Early efforts to diversify the economy largely failed, plagued by bureaucratic micromanagement and overplanning, and over-reliance on the concept of the socialist “New Man,” in which economic incentives were to be displaced by revolutionary fervor. From 1964 the regime opted to increase the economy’s reliance on sugar, culminating in the disastrous policy goal of producing 10 million tons of sugar by 1970.
The effort failed and had negative economic effects for years. Efforts to improve the living standards of ordinary Cubans met with greater success. Government programs in housing, health care, education, and related spheres are generally considered the biggest successes of the revolution.
By the 1970s hunger, malnutrition, homelessness, and illiteracy had been all but eliminated, while the Cuban health-care system ranked among the most developed in the world. On the negative side of the ledger, political oppression increased markedly, with all organized opposition to the regime banned, thousands of dissidents jailed, and freedom of speech severely curtailed.
Beginning in 1960 and continuing in several waves thereafter, the regime’s intolerance of political dissent and socialist economic policies prompted tens of thousands of middle-class and professional Cubans to migrate to the United States, where large exile communities formed, centered in Miami.

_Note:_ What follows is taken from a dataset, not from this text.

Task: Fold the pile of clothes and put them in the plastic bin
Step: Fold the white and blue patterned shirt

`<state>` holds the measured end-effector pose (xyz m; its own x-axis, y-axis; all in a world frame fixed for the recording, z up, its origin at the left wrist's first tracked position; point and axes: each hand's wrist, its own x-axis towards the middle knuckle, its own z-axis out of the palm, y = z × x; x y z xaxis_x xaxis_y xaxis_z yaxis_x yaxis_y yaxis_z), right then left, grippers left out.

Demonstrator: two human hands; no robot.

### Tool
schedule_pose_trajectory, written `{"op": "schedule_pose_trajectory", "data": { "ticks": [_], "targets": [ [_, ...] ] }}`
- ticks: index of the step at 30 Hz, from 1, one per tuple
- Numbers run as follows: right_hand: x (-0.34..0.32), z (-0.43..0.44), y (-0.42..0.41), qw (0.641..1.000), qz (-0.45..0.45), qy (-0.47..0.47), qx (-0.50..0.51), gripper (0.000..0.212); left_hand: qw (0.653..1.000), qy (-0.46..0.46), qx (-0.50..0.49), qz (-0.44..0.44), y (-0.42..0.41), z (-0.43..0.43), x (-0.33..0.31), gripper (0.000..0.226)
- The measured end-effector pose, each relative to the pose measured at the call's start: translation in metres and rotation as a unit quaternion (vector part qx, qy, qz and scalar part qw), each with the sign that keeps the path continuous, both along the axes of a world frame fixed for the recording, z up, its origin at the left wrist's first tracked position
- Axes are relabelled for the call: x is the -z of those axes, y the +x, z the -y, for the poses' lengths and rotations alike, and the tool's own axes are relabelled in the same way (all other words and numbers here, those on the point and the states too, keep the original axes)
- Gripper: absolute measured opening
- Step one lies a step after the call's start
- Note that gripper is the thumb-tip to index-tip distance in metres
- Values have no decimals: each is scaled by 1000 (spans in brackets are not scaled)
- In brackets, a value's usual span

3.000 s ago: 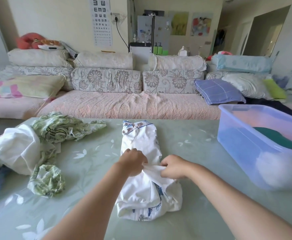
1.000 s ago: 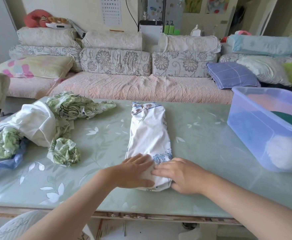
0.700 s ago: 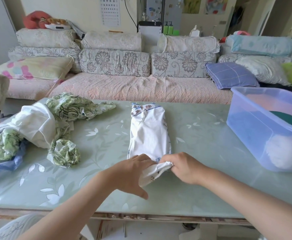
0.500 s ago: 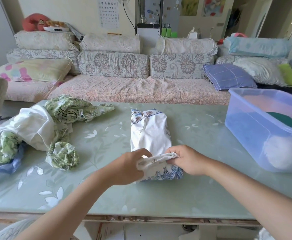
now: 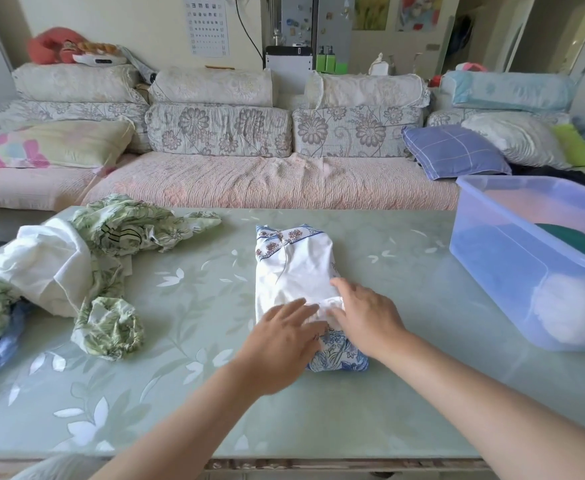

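Your left hand (image 5: pixel 284 344) and right hand (image 5: pixel 367 320) lie flat, fingers spread, pressing the near end of the folded white garment with blue floral trim (image 5: pixel 294 271), which lies mid-surface (image 5: pixel 197 296). The translucent blue plastic bin (image 5: pixel 491 258) sits at the right edge and the crumpled green-and-white clothes pile (image 5: pixel 76 265) at the left edge.

Domestic living room.
Cushioned sofa (image 5: pixel 270 181), loose pillows (image 5: pixel 453 150), magnet-covered fridge (image 5: pixel 332 29) and wall pictures (image 5: pixel 370 12) behind the table (image 5: pixel 318 417).

Eye chart (image 5: pixel 209 24), on the wall behind the sofa: rows of E-shaped marks turned in varying directions, growing smaller row by row toward the bottom, with the top of the sheet cut off by the frame edge; any finer print on it is too small to read.
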<state>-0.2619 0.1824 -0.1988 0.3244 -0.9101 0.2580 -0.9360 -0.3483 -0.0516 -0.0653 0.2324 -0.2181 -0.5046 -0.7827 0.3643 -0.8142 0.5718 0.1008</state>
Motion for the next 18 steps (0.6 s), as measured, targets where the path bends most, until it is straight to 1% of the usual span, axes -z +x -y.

Internationally, Cuba became a beacon of hope for revolutionaries across Latin America. To the chagrin of his more cautious Soviet patrons, Castro announced his intention to export revolution to Latin America.
The plan’s most ardent proponent was former minister of industries Che Guevara, whose “foco” theory of revolution, which held that a small group of dedicated revolutionaries could win peasant support and spark a social revolution, was put to the test in Bolivia in 1967. The expected mass uprising did not materialize, and Guevara was captured and killed by the Bolivian army.
Castro remained the head of the Cuban Communist Party through the 1970s and 1980s, as the bureaucracy expanded and the revolution grew increasingly institutionalized. With the fall of the Soviet Union in 1991 and the end of its approximately $4 billion in annual subsidies, combined with the continuing U.S. trade embargo, the revolution entered a “Special Period” that saw a decline in living standards and in all major industries.
In the early 2000s, Cuba was one of only a handful of countries worldwide explicitly espousing communist ideology. In early 2007, with over 1 million Cubans and Cuban Americans in Miami and elsewhere anticipating the regime’s demise, Castro appeared on the brink of death, with speculation rife on whether the revolution could survive without him. He resigned the presidency in favor of his brother, Raoul, in February 2008.